Work request: For the listing below, give the number of lines that hold the string "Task", without anything else.

Data under study:
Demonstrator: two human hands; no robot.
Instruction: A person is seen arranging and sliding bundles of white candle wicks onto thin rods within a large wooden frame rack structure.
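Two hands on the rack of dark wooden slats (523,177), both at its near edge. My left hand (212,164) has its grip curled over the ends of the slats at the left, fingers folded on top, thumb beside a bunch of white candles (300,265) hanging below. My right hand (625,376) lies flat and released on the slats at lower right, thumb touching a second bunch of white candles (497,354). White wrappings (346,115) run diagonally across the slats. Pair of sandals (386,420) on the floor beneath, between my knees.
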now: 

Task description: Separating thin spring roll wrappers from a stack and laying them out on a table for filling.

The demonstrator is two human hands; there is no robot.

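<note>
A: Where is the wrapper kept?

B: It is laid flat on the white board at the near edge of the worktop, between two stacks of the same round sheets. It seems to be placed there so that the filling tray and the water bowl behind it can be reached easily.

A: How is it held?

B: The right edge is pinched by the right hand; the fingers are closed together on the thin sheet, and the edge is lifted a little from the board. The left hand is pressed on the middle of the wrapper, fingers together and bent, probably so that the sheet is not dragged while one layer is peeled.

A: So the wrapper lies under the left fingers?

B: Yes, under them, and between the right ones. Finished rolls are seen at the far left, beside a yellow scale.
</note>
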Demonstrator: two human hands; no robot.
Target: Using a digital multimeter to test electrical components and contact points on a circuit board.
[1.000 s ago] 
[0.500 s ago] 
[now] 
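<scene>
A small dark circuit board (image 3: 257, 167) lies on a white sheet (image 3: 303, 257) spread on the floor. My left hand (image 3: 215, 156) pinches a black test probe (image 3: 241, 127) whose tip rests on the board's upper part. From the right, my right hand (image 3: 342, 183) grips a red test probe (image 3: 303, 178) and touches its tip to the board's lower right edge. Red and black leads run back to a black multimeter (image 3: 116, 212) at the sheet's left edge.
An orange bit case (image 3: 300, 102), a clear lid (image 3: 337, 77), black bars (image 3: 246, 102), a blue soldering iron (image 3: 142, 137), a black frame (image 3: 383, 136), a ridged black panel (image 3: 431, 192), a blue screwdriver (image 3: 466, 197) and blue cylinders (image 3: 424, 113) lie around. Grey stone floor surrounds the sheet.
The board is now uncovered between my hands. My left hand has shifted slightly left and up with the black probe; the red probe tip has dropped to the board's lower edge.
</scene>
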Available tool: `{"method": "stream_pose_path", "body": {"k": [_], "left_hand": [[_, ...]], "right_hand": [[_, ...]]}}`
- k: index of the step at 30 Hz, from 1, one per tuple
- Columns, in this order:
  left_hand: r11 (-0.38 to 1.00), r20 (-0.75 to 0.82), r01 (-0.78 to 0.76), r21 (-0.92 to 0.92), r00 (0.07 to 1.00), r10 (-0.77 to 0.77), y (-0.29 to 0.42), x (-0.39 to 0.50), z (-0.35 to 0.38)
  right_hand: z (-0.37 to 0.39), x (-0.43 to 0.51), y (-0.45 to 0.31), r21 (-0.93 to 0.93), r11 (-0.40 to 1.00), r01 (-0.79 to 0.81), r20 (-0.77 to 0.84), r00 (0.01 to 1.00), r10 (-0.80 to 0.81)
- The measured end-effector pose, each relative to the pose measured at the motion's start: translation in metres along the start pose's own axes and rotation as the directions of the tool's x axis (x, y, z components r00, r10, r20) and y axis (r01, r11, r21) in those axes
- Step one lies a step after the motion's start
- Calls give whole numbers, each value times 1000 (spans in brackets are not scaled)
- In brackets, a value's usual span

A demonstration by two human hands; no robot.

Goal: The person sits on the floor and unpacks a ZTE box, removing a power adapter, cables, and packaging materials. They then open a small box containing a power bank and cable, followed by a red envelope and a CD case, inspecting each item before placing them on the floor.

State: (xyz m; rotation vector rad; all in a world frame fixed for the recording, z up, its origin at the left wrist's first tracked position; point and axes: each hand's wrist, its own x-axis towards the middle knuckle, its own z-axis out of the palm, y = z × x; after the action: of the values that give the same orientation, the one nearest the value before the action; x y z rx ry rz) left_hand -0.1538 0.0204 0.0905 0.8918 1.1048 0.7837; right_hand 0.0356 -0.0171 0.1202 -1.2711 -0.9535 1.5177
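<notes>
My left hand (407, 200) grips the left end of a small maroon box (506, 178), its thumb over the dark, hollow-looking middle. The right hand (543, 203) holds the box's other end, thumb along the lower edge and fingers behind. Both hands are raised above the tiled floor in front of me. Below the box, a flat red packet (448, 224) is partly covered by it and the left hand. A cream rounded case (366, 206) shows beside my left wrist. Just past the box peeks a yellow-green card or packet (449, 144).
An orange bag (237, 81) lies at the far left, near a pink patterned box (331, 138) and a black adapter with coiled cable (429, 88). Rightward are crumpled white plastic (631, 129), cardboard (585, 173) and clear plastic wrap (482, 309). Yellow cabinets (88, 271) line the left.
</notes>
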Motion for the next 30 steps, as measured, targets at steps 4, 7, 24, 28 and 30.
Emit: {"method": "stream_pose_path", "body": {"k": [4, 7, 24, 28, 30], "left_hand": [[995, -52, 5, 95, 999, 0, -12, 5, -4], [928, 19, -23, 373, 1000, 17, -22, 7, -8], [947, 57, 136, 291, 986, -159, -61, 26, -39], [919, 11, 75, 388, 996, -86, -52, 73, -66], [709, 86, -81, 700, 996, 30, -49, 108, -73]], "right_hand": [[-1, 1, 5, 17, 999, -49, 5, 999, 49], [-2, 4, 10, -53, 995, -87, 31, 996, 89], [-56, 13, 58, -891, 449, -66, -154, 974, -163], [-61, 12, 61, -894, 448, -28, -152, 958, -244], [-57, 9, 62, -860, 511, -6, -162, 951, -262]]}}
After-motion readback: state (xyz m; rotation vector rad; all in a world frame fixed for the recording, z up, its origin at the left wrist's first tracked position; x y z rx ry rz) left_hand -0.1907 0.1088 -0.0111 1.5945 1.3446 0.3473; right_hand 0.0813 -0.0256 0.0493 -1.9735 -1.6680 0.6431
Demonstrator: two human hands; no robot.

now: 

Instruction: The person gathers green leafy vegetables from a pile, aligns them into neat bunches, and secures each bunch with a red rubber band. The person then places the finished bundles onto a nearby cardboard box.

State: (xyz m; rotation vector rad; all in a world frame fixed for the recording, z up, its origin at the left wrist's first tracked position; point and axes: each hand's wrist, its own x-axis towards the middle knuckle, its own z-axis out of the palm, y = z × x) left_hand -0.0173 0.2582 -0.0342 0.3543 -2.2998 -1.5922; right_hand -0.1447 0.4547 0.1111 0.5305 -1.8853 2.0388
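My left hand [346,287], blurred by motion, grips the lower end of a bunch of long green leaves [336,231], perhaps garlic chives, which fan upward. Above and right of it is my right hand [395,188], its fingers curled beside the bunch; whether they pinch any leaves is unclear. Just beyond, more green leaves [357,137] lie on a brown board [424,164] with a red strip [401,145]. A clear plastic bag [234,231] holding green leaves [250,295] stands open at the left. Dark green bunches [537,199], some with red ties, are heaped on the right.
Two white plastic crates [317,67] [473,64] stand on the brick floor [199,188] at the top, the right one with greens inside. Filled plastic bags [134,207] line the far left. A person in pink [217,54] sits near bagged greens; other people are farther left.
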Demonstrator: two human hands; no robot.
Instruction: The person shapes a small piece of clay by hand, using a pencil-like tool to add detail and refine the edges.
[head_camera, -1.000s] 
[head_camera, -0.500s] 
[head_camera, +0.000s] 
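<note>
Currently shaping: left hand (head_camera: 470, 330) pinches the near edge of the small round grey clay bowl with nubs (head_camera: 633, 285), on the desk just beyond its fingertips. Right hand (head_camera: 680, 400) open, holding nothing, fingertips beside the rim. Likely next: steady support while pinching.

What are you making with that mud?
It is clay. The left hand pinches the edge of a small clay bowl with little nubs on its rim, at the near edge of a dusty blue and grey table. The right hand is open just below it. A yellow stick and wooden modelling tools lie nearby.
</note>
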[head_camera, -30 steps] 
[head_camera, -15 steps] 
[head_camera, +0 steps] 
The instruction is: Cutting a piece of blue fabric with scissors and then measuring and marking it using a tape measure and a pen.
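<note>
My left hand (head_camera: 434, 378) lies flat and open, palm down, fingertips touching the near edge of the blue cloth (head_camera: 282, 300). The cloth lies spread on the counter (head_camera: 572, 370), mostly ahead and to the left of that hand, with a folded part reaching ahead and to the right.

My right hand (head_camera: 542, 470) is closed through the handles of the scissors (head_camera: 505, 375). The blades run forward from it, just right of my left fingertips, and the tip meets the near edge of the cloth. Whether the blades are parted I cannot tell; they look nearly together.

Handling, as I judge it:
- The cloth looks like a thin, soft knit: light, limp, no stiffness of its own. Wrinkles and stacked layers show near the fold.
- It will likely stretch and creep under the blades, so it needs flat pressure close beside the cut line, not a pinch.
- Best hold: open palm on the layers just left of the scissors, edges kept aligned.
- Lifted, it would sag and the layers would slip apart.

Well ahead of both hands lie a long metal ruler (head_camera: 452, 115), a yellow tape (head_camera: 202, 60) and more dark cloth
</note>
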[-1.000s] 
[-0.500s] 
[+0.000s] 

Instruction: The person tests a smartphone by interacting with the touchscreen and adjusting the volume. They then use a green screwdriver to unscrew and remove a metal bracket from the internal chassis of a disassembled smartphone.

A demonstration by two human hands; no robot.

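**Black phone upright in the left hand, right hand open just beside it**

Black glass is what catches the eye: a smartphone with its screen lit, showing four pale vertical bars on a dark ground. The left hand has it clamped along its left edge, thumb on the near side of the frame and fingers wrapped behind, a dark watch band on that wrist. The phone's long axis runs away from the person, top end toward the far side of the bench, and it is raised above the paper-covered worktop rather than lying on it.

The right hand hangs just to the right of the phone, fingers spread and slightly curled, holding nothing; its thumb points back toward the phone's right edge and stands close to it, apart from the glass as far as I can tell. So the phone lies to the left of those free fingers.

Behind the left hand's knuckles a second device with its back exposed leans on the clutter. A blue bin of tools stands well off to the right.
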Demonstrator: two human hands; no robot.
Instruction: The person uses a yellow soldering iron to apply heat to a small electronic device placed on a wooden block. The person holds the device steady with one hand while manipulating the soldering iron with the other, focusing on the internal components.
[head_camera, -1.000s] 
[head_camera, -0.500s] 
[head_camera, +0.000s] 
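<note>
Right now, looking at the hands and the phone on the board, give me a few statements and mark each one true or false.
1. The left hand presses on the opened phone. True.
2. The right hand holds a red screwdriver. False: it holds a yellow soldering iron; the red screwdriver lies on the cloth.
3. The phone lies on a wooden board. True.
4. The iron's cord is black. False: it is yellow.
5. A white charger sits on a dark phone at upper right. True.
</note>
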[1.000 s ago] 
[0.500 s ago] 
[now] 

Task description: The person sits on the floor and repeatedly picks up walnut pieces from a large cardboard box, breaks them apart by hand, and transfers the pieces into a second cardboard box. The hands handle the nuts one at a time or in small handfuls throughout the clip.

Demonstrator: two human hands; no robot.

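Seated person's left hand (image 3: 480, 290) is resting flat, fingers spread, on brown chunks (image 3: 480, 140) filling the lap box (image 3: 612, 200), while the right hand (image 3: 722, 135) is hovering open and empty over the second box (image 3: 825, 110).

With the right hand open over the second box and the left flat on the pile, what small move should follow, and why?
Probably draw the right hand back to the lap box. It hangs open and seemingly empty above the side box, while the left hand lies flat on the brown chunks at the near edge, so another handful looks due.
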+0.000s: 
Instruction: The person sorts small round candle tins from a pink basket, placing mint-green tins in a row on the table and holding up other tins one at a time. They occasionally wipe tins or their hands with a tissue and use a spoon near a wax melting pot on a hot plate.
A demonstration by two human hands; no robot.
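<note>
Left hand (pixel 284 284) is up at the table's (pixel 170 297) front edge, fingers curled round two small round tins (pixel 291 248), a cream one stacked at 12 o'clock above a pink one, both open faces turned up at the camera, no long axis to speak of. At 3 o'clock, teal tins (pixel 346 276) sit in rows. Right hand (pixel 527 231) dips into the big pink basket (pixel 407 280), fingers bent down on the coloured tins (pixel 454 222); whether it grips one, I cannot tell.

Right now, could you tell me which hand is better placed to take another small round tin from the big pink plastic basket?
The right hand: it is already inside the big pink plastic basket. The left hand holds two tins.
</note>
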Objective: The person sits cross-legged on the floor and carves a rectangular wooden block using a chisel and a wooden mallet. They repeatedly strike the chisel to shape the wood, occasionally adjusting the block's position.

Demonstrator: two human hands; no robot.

Completed exercise: 2